Task requirements
Starting at the first line of the data below, repeat each line word for word up to and including the line with "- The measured".

BEGIN

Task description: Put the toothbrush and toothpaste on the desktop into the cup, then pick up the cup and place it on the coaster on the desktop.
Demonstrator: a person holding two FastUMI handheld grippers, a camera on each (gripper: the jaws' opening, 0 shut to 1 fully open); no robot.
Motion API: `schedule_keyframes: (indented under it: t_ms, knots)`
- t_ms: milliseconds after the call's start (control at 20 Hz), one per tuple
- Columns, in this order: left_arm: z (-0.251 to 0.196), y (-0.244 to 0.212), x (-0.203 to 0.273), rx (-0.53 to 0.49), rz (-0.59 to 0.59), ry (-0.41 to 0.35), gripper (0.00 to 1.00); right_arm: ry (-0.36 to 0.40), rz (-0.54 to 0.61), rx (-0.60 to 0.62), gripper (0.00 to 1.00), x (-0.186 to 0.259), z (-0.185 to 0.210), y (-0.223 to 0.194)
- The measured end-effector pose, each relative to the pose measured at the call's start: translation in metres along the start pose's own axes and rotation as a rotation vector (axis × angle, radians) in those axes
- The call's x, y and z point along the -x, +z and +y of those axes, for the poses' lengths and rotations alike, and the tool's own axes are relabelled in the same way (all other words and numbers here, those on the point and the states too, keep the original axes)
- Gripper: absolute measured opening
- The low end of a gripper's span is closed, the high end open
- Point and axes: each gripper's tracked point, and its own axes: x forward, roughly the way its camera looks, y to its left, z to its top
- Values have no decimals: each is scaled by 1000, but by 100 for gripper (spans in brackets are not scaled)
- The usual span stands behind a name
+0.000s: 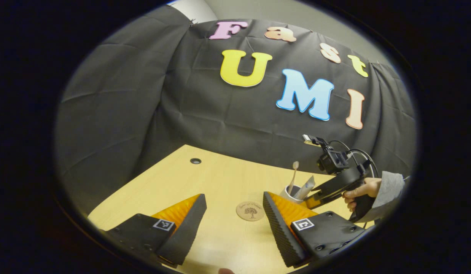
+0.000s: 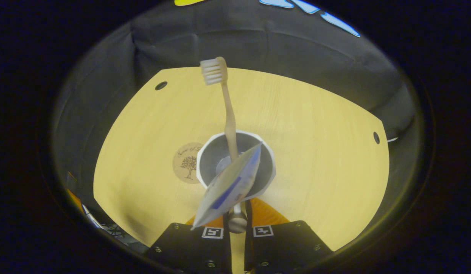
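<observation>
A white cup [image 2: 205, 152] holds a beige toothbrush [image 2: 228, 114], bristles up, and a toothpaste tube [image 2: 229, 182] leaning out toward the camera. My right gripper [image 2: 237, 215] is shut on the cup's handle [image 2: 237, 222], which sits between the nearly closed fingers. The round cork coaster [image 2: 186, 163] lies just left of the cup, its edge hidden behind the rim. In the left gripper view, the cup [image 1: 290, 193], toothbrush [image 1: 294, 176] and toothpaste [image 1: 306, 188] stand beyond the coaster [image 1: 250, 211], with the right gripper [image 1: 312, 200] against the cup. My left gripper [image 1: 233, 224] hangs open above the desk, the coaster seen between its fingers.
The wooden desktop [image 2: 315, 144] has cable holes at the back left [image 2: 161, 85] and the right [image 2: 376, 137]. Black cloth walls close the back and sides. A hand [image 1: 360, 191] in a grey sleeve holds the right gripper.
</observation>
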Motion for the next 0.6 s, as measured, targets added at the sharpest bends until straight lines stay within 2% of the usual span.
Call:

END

Result of this exercise
Task description: Put the toothbrush and toothpaste on the desktop into the cup, then pick up the cup and place it on the coaster on the desktop.
Demonstrator: a person holding two FastUMI handheld grippers, a camera on each (gripper: the jaws' opening, 0 shut to 1 fully open); no robot.
Motion API: `schedule_keyframes: (indented under it: t_ms, knots)`
- t_ms: milliseconds after the call's start (control at 20 Hz), one per tuple
- Columns, in this order: left_arm: z (-0.251 to 0.196), y (-0.244 to 0.212), x (-0.203 to 0.273), rx (-0.53 to 0.49), rz (-0.59 to 0.59), ry (-0.41 to 0.35), gripper (0.00 to 1.00); right_arm: ry (-0.36 to 0.40), rz (-0.54 to 0.61), rx (-0.60 to 0.62), gripper (0.00 to 1.00), x (-0.186 to 0.259), z (-0.185 to 0.210), y (-0.223 to 0.194)
- The measured end-effector pose, each relative to the pose measured at the call's start: translation in metres along the start pose's own axes and rotation as a rotation vector (axis × angle, radians) in those axes

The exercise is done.